Production Governance Playbook

Languages: English · 中文

Agent demos often judge the final answer. Production asks a different set of questions: did the latest change improve the system, can failures be located by layer, is cost controlled, do high-risk actions require approval, and can product/operations teams receive the service?

Every added intelligent capability needs added evidence.

Four Evidence Types

Evidence	Solves	Agently entrypoint
Output contract	Whether business systems can consume results	Output Control, Model Response
Runtime trace	What happened across request, Action, workflow, environment	Event Center, DevTools
State evidence	Whether artifacts, decisions, checkpoints, context are recoverable	Workspace, Long-Running State
Scenario regression	Whether prompt/model/tool/flow changes actually improve behavior	DevTools EvaluationBridge, app tests, model judge

Together they move the system from "this answer looks good" to "this capability can be changed safely".

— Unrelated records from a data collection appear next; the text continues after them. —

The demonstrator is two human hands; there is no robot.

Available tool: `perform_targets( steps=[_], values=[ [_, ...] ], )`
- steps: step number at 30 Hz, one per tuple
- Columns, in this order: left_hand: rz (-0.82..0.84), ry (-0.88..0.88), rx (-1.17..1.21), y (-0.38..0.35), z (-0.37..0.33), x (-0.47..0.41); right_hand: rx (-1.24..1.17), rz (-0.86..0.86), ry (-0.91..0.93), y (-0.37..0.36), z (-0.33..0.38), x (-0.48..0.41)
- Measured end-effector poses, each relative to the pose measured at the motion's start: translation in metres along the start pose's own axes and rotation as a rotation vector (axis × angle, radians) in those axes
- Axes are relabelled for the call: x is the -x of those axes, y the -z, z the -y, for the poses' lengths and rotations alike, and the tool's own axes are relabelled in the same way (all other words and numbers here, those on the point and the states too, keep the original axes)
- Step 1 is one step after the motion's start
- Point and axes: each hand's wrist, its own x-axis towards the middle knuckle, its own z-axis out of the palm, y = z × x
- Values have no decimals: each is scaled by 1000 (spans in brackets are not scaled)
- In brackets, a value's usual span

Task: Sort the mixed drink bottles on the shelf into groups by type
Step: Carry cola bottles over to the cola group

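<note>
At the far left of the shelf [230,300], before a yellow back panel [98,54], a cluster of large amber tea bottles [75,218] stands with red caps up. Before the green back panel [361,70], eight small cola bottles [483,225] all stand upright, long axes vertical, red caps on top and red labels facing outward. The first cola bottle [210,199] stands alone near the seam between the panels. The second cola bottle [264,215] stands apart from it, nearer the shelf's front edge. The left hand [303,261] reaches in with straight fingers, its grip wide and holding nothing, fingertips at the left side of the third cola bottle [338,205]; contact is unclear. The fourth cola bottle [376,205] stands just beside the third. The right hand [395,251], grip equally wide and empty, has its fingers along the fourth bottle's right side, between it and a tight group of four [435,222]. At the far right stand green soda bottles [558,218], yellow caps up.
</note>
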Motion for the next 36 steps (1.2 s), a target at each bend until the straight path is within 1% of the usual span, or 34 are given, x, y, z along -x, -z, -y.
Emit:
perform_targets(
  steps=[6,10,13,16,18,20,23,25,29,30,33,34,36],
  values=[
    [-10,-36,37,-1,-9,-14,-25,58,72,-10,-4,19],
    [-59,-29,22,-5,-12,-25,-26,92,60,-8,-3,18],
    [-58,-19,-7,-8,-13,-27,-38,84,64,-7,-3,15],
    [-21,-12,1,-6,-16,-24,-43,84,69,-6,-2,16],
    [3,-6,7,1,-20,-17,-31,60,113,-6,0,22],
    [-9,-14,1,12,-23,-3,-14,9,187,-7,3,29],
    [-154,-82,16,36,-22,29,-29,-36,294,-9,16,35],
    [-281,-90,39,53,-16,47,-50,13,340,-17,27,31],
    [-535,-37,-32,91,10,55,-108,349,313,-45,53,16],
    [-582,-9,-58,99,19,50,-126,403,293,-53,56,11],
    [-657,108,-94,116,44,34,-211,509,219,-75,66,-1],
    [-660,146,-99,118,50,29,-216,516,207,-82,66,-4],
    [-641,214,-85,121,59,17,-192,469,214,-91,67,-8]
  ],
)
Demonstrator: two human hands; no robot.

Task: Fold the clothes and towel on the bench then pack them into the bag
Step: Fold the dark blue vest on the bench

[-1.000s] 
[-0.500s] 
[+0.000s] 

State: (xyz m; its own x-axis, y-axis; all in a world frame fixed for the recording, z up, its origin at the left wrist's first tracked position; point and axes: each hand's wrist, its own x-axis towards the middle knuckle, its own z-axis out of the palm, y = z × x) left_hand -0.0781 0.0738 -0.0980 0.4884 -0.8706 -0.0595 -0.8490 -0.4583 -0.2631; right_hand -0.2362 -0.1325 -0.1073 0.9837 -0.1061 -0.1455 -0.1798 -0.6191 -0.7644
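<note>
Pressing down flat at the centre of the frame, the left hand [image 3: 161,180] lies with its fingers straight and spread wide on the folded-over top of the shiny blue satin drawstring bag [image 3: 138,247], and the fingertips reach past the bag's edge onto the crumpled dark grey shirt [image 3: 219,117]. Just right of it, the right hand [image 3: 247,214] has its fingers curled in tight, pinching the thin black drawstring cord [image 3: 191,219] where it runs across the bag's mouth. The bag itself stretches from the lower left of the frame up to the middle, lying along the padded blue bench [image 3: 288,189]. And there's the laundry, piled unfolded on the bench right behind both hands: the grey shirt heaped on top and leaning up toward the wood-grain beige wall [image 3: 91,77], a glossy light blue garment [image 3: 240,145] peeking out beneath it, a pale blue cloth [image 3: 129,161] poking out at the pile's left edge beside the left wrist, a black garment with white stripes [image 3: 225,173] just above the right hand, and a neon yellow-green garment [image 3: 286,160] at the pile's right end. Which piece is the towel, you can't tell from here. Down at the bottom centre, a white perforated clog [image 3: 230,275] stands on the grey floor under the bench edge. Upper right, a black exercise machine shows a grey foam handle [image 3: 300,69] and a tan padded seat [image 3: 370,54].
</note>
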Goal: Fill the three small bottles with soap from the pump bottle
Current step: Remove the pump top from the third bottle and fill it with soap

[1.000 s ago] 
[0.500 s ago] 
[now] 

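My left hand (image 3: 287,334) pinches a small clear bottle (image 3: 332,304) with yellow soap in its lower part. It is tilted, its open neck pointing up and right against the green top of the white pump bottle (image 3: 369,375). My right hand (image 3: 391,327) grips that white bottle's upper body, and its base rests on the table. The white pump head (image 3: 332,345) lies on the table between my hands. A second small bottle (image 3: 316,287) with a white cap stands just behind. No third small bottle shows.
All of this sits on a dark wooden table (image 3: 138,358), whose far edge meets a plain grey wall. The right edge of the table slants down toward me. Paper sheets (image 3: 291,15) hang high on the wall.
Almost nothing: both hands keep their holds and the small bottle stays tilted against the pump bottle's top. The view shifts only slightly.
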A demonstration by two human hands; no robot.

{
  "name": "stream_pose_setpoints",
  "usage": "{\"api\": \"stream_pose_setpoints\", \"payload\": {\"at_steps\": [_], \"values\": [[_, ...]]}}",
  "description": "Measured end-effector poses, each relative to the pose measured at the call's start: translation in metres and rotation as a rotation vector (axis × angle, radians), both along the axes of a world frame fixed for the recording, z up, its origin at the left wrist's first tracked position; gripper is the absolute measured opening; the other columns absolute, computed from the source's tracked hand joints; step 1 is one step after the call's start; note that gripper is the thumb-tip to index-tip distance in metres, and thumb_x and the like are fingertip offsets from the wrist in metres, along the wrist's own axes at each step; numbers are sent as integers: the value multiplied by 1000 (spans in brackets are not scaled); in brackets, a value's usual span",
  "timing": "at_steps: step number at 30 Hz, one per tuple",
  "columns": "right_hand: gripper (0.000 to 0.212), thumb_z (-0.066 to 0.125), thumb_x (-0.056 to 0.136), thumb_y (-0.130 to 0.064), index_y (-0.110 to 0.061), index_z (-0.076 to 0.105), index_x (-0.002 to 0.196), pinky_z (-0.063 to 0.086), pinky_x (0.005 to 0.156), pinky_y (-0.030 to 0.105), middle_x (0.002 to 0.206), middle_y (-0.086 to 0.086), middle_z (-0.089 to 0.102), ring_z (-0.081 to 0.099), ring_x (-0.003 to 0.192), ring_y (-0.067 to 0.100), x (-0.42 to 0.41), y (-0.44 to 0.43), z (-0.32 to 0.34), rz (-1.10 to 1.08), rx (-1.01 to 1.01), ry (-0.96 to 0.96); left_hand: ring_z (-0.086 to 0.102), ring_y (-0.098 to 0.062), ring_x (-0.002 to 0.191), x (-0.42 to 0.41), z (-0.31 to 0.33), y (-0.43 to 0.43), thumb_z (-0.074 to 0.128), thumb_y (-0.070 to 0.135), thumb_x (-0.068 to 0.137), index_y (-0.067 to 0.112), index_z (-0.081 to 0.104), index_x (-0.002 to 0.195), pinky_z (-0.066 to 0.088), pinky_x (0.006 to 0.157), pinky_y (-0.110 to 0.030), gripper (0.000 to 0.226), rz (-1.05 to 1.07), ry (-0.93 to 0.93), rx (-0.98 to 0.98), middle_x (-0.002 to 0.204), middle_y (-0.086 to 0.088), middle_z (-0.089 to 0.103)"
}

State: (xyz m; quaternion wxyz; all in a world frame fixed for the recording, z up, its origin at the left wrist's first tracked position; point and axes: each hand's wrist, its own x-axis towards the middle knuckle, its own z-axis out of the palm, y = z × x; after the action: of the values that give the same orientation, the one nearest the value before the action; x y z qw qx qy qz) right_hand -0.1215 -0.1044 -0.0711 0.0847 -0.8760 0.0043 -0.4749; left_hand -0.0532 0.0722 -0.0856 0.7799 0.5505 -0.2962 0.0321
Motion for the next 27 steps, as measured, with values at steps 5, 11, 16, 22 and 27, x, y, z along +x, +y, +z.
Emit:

Eval: Fix Representative Cases First

Minimal eval does not need to cover every online input. Start with cases that represent business risk:

Case type	Check
Normal input	Complete fields, correct flow, consumable output
Boundary input	Missing fields, vague intent, long text, duplicate submit
High-risk input	Refusal, approval, human handoff, least privilege
Regression input	Historical online failures, customer feedback, version change points

Use the right judge for the risk:

Fields, enums, required values: structured output and deterministic assertions.
Business rules: explicit checks such as amount thresholds, reversibility, approval requirements.
Semantic quality: a second Agently model judge returning structured decisions.
Human acceptance: retain input, output, judge result, and human conclusion.

Trace: Locate the Failing Layer

A production issue should be locatable to at least one layer:

text

Gateway
  task_id / session_id / trace_id / tenant

Request
  model request / output validation / retry

Action
  selected action / args / result / error / approval

ExecutionEnvironment
  environment declared / approval / ready / failed / released

TriggerFlow
  execution_id / chunk / pause / resume / close snapshot

Workspace
  artifact refs / decisions / checkpoints / ContextPack

Event Center receives framework-level RuntimeEvent. Production logs, metrics, and audit hooks should correlate by run metadata instead of parsing text messages.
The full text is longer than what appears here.